### Problem statement
Give back, unchanged, the line containing "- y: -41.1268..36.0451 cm" and every line after it up to the end of the listing.

[[ Information supplied, beginning ]]

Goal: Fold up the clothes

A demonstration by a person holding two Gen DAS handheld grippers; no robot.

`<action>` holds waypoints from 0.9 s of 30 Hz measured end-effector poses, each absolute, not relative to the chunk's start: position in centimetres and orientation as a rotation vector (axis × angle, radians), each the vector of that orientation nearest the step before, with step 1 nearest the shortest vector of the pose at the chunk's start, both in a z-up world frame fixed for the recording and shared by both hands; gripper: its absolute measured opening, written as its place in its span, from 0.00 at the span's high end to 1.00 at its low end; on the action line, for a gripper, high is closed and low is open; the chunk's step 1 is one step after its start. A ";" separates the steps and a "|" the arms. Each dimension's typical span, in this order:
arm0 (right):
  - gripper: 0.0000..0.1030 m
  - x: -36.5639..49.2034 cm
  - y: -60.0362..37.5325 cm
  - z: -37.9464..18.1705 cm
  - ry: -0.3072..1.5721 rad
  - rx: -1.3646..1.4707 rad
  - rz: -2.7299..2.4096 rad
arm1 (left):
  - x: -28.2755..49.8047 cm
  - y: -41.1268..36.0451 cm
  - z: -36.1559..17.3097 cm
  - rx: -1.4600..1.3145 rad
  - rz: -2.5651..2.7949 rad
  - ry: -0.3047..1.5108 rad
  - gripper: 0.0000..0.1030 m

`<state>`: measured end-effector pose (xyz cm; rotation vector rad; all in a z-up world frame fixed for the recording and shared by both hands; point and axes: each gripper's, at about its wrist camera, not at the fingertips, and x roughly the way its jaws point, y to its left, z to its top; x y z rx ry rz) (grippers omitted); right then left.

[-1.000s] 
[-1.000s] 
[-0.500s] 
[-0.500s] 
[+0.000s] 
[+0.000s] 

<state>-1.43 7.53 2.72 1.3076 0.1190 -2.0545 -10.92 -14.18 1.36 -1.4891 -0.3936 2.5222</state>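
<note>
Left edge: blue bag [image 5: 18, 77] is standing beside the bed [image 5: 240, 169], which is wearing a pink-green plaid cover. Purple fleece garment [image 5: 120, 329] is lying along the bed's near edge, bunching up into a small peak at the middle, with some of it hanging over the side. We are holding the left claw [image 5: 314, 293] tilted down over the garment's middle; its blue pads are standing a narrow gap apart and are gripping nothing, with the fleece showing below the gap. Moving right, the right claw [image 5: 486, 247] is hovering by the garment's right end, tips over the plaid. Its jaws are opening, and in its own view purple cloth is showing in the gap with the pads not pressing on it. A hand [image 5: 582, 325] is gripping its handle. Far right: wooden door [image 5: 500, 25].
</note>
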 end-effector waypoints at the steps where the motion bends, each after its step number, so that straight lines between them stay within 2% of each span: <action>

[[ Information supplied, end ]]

### Exercise output
  - y: -41.1268..36.0451 cm
  - z: -36.1559..17.3097 cm
  - rx: -1.4600..1.3145 rad
  - rz: -2.5651..2.7949 rad
  - ry: -0.3047..1.5108 rad
  - gripper: 0.0000..0.1030 m

`<state>`: measured end-effector pose (xyz cm; rotation vector rad; all in a z-up world frame fixed for the recording and shared by both hands; point and axes: each gripper's, at about its wrist camera, not at the fingertips, and x roughly the way its jaws point, y to its left, z to its top; x y z rx ry rz) (grippers omitted); right then left.

[-1.000s] 
[-1.000s] 
[-0.500s] 
[-0.500s] 
[+0.000s] 
[+0.000s] 

<state>-1.43 7.53 2.72 1.3076 0.1190 -2.0545 -10.92 -14.18 1.36 -1.4891 -0.3936 2.5222</state>
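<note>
Left edge: blue bag [image 5: 18, 77] is standing beside the bed [image 5: 240, 169], which is wearing a pink-green plaid cover. Purple fleece garment [image 5: 120, 329] is lying along the bed's near edge, bunching up into a small peak at the middle, with some of it hanging over the side. We are holding the left claw [image 5: 314, 293] tilted down over the garment's middle; its blue pads are standing a narrow gap apart and are gripping nothing, with the fleece showing below the gap. Moving right, the right claw [image 5: 486, 247] is hovering by the garment's right end, tips over the plaid. Its jaws are opening, and in its own view purple cloth is showing in the gap with the pads not pressing on it. A hand [image 5: 582, 325] is gripping its handle. Far right: wooden door [image 5: 500, 25].
</note>
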 end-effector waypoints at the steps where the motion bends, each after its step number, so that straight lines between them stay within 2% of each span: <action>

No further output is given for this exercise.